Ah the Uintas are in your area. There is some sick backcountry riding in the Uintas. Definitely a sled access area.


----------



## Guest (Mar 31, 2010)

killclimbz said:


> Ah the Uintas are in your area. There is some sick backcountry riding in the Uintas. Definitely a sled access area.


Most definitely, but they close the road towards them about 30 miles outside of town here. Good thing is ... they have ample parking for trucks and sled trailers all out there by the gates, and in a good season the pow is epic.


----------



## burritosandsnow (Nov 22, 2008)

no its cool there its no bust ... its at the intersection of wasatch blvd and 45th its mt olympus park.... seriously no bust regular sessions snow permitting ... the rails around the road area are knobbed but the two 5 stairs are still good as are the bigger rails in the back of the park ... coming from wyoming ..as you exit the canyon from I80 take the 33rd south/wasatch blvd exit ... at the light hang a left back over the freeway towards an elementary school ( just to the right in the school playfield is the super long mellow black rail that johnny miller hits in coolstory) at the light in front of the school hang a right onto wasatch blvd ... go about a mile past the grocery store and at 45th south hang another right back over the freeway ... youll see the park immediately on your right ... the two 8 stair rails and ledges are visible from the street


----------



## Guest (Apr 1, 2010)

Righteous. Thanx bro. Did you guys get dumped on with this storm? We've gotten about 4-6" so far. I really gotta get down there next week and see if there's enough snow. I've seen this place in so many vids that I really would like to get the chance to huck my borad around there.  Thanx for the directions!!! :thumbsup:


----------



## burritosandsnow (Nov 22, 2008)

weve gotten about a foot and a half with more snow off and one for the next 5-6 days ... this snow is heavy and wet so great for building in the rail garden .. im sure it went off last night


----------



## killclimbz (Aug 10, 2007)

I stand corrected. I knew B&S would have the inside knowledge of the scene around there...


----------



## burritosandsnow (Nov 22, 2008)

youre info was pretty correct they shut it down but folks kept going anyways .. using grinders to shave off the rail bumps ... its seems the city this past season has really just given up on trying ... 

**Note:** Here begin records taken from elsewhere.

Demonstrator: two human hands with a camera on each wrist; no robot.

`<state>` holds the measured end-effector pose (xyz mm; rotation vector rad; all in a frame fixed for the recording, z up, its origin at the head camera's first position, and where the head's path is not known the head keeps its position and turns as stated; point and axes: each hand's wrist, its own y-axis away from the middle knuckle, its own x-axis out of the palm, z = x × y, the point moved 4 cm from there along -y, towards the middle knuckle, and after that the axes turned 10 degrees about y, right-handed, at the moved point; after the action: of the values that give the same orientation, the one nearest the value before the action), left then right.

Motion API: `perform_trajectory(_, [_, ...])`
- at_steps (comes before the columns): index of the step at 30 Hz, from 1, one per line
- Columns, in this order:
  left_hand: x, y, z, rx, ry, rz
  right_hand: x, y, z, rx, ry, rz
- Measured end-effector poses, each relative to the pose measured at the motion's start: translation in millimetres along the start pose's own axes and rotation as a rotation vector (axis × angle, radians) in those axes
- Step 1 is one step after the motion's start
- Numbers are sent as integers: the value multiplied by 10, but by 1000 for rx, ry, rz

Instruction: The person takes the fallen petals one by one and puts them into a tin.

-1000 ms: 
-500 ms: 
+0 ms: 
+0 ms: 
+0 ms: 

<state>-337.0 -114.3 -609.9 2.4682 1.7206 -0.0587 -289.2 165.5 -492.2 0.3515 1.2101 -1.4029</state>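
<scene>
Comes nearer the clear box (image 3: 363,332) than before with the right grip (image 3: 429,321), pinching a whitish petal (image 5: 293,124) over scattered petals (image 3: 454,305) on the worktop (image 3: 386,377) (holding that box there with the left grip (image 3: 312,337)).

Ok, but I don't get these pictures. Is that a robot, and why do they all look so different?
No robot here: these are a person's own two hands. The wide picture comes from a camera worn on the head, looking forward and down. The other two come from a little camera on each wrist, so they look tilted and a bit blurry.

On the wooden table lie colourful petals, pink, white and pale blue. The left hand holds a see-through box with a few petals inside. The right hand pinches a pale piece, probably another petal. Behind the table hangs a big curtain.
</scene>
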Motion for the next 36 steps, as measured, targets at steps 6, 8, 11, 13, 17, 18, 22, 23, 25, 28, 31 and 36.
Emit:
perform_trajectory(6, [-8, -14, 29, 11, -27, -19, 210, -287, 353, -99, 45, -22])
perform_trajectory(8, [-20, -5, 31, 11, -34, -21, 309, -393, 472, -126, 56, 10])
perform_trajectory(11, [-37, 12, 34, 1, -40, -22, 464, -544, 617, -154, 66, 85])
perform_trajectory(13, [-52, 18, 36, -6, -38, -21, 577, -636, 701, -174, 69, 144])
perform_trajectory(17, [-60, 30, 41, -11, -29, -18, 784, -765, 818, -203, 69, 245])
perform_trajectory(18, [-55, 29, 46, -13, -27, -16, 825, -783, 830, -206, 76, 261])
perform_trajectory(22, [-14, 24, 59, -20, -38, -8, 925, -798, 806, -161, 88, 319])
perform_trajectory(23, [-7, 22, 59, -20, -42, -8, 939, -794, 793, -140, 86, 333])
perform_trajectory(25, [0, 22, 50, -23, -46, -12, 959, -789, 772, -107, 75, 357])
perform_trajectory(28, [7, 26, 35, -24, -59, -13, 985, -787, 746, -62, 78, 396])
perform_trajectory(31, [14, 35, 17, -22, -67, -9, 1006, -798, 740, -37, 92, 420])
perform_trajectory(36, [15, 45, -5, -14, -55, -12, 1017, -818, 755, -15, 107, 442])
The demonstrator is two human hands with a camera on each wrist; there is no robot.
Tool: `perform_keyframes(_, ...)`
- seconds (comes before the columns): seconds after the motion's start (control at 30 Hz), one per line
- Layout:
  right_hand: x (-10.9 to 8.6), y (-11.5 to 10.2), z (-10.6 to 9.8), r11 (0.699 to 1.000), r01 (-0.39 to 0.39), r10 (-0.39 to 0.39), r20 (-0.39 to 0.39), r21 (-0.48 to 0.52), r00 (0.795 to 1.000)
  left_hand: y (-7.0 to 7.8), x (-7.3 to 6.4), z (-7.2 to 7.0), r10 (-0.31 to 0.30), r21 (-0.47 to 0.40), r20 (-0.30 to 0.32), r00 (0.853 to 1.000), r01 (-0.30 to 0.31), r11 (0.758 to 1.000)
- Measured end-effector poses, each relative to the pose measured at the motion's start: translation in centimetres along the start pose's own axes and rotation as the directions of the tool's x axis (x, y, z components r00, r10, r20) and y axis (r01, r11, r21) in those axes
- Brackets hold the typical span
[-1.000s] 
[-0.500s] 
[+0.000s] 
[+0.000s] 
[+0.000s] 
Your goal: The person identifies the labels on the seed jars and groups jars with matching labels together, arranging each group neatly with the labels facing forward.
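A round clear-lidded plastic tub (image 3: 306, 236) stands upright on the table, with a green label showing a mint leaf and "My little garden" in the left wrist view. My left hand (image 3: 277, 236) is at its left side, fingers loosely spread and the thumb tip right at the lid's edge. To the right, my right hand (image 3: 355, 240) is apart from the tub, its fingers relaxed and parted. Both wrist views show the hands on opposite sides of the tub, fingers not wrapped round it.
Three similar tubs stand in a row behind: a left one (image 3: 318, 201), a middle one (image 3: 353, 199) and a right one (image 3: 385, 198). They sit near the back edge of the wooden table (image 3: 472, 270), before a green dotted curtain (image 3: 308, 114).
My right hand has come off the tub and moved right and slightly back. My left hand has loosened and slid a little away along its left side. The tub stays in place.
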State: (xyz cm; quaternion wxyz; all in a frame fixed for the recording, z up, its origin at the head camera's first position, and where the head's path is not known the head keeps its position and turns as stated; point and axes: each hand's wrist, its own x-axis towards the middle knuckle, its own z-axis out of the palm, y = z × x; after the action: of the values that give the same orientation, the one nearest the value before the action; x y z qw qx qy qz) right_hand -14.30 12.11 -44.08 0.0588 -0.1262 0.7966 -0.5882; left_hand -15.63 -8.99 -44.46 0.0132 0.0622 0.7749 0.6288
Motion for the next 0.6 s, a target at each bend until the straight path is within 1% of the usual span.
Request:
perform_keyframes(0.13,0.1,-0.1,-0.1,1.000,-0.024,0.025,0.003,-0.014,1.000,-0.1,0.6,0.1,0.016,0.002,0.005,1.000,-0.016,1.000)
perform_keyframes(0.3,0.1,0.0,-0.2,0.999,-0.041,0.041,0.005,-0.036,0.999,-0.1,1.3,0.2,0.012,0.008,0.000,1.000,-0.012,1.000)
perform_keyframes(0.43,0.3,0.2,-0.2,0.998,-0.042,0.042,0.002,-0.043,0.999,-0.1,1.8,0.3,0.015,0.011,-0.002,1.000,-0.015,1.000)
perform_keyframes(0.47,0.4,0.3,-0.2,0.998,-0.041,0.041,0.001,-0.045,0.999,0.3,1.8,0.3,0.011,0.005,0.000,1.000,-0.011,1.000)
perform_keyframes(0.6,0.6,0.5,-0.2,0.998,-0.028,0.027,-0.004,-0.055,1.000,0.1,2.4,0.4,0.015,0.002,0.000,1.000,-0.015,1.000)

if anyone goes pick up your damn trash and dont be out there bumping lil wayne at 3a.m. have some fucking sense


----------



## Guest (Apr 1, 2010)

burritosandsnow said:


> if anyone goes pick up your damn trash and dont be out there bumping lil wayne at 3a.m. have some fucking sense


LMFAO!!! No prob there bro. Thanx for the info. You guys got enough snow to ride there right now? If so, I'll be down in a few days. Goin to the Canyons tomorrow. Gotz to learn back tail, 27 out on a box.


----------



## Guest (Apr 1, 2010)

burritosandsnow said:


> weve gotten about a foot and a half with more snow off and one for the next 5-6 days ... this snow is heavy and wet so great for building in the rail garden .. im sure it went off last night


Duh! I missed that. LOL. Sorry. Still on my 1st cup o java this morning.


----------



## Guest (Apr 1, 2010)

well, since I can't make it down there today, I "borrowed" a rail from the local sk8 park and buried it in snow on a hill here in town. Gotta get some kinda riding in today. It's way to nice of a day here not to.


----------